Please visit the Book Fairy Pantry Project for information on how to start your own community-coordinated BFPP to support family literacy. And please support Pam’s work on the Book Fairy Pantry Project website here.

Read more from Pam Leo on Connection Parenting and family literacy on Kindred. Visit the Connection Parenting website.


Tackling A National Family Literacy Epidemic During A Global Pandemic:

An Interview With Pam Leo, Founder Of The Book Fairy Pantry Project


Middle photo: Pam Leo with Harrison Fream (the Eagle Scout who built the Little Free Library) at the Little Free Library’s dedication ceremony. Photo by Joseph Shaw. Reposted with permission from the Amjambo Africa newspaper.


Some people are so innately gifted with a special kind of heart sight, you might find yourself pausing and listening between their casual sprinkling of brilliance for a fluttering of ethereal wings on their back. Pam Leo is one of these people.

I’ve studied Pam and her tireless work for families since our meeting on Mount Madonna, California, at an Alliance for Transforming the Lives of Children’s Summit in 2004. Pam and I were assigned to a “pod” of five attendees for the four-day event, and I discovered then her gift for effortlessly seeing relationships between people, concepts, and actions. By the time her now beloved book, Connection Parenting, was published a year later, I had dubbed her the Queen of Quips, in honor of her ability to connect and distill complex ideas and issues.

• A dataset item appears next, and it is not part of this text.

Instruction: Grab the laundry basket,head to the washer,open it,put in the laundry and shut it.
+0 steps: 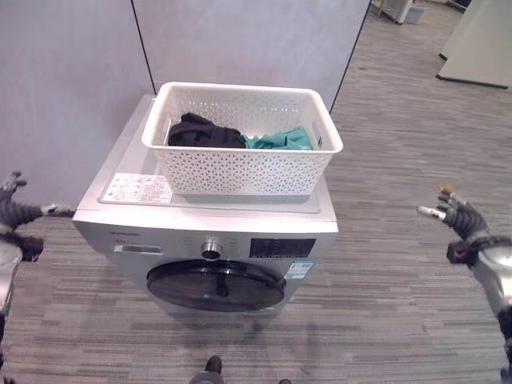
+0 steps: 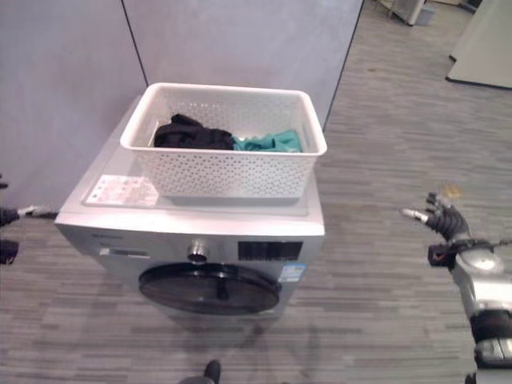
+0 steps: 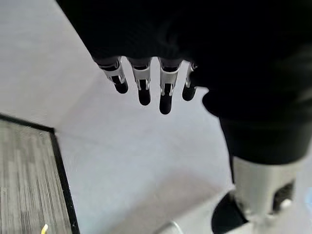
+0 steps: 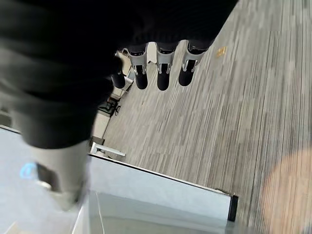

Connection Parenting, her widely-quoted book on parenting websites and Pinterest, is the transcribed work from her parenting classes taught to both the public and to incarcerated parents in her home state of Maine. “I was already doing my seven week series with parents publicly when the prison got a grant to do parenting education and someone recommended they asked me to do  my Healing the Feeling Child Class at the prison. When I told them I had a seven session series they decided it was better to have one consistent instructor, so they hired me and that ended up lasting for 18 years!”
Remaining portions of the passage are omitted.